What this task does NOT do

  • No PeerEntry for the browser. The browser is not in the peer graph. This task ensures the overlay is connection-local, not peer-graph.
  • No from_wss adapter. Out of scope (websocket.md §"Future" — scope decision). This task is about the browser registering ops on its connection, not about importing a remote node's ops over WS.

Acceptance Criteria

  • Browser-registered ops land in the CallConnection's Layer 2 overlay (not PeerCompositeEnv)
  • No PeerId created for the browser (no PeerEntry, no peer-graph membership)
  • register_imported() / register_imported_all() work for browser ops
  • Hub's outgoing call.requested to browser ops routes through overlay_env()
  • Hub's outgoing calls do NOT route through PeerRef::Specific (browser is not a peer)
  • AccessControl on browser-registered ops gates the hub's calls
  • Overlay dropped on WS close (no explicit deregistration; Arc<RwLock<HashMap>> dropped)
  • PeerRef::Specific("browser-X") from another node → routes to nothing (no PeerEntry)
  • WS close → all in-flight subscriptions/calls to browser ops aborted (ADR-016 cascade)
  • WS close → overlay and all registered ops dropped
  • Bidirectionality: hub can call.requested to browser-registered ops
  • Browser with no registered ops → server→client direction unused (use-case scoping, not a limitation)
  • Integration test: browser registers op → hub calls it via overlay
  • Integration test: WS close → overlay dropped (op no longer reachable)
  • Integration test: PeerRef::Specific("browser-X") → NOT_FOUND (no PeerEntry)
  • Integration test: WS close mid-call to browser op → call.aborted cascade
  • Integration test: AccessControl on browser op gates hub's call
  • cargo test -p alknet-http succeeds
  • cargo clippy -p alknet-http --all-targets succeeds with no warnings

References

  • docs/architecture/crates/http/websocket.md — Connection-local overlay (§"Connection-local overlay"), Bidirectionality (§"Bidirectionality"), Browsers are not peers (§"Browsers are not alknet peers")
  • docs/architecture/decisions/024-operation-registry-layering.md — ADR-024 (Layer 2 connection-local overlay)
  • docs/architecture/decisions/034-outgoing-only-x509-and-three-peer-roles.md — ADR-034 §4 (browsers are not peers)
  • docs/architecture/decisions/044-defer-webtransport-browsers-use-websocket.md — ADR-044 §5 (addressability vs bidirectionality rationale)
  • docs/architecture/decisions/016-abort-cascade-for-nested-calls.md — ADR-016 (abort cascade on disconnect)
  • docs/architecture/decisions/029-peer-graph-routing-model.md — ADR-029 (PeerRef::Specific routes through PeerEntry → PeerId)

Notes

The connection-local overlay is the mechanism that gives a browser bidirectional-call capability without peer-graph membership.

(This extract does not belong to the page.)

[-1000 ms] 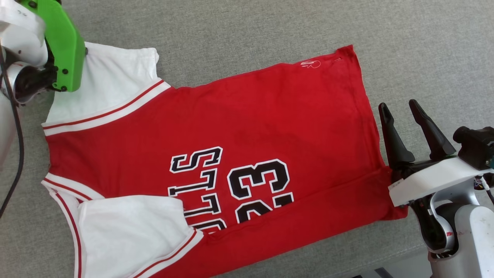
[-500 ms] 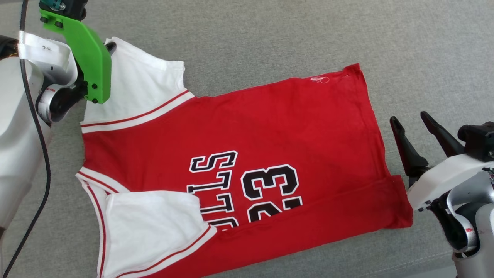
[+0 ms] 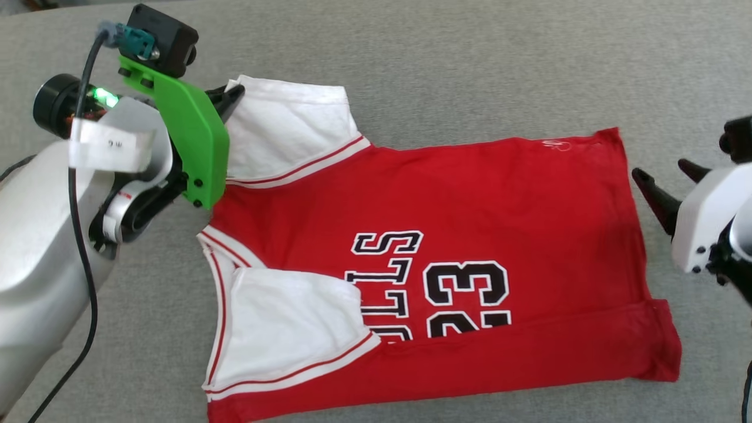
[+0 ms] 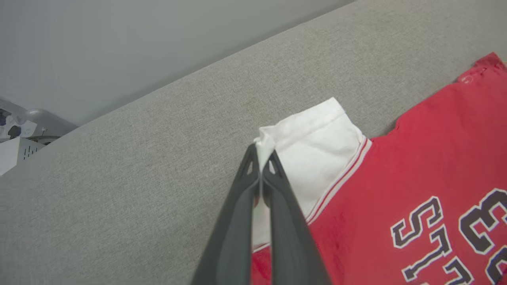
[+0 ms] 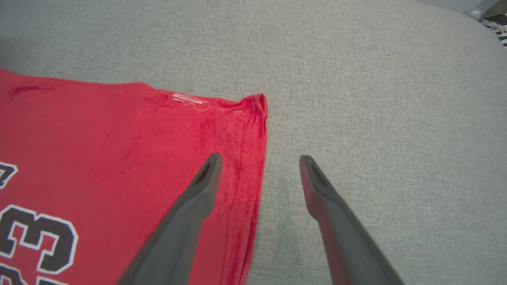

The browser has no PeerId, no PeerEntry, no PeerCompositeEnv entry — it is a bidirectional call target during a live session, not a peer-graph member. The overlay dies with the WS connection (no explicit deregistration). The hub reaches browser ops through the live CallConnection handle's overlay_env(), not through PeerRef::Specific. The "browsers are not peers" rationale (ADR-044 §5) is load-bearing: "peer" means addressable peer-graph node, not "any endpoint that exchanges calls during a live session." A browser has no stable cryptographic identity, is ephemeral, and is not addressable from other nodes — three concrete grounds for not being a peer.

Summary

Added AccessControl::check to OverlayOperationEnv::invoke_with_policy in alknet-call so hub's calls to browser-registered ops are gated by the browser's AccessControl (caller identity = parent handler_identity.as_identity(), matching OperationRegistry semantics). Created src/websocket/overlay.rs with 19 integration tests: overlay scoping (not PeerCompositeEnv), no PeerId for browser, register_imported/all, overlay_env() routing, PeerRef::Specific('browser-X')→NOT_FOUND, AccessControl gating (allowed/forbidden/default), overlay drop on WS close + isolation, ADR-016 abort cascade on disconnect, bidirectionality, no-ops use-case scoping. Zero regressions: alknet-call 277+2 tests pass, alknet-http 207 tests pass, clippy clean on both.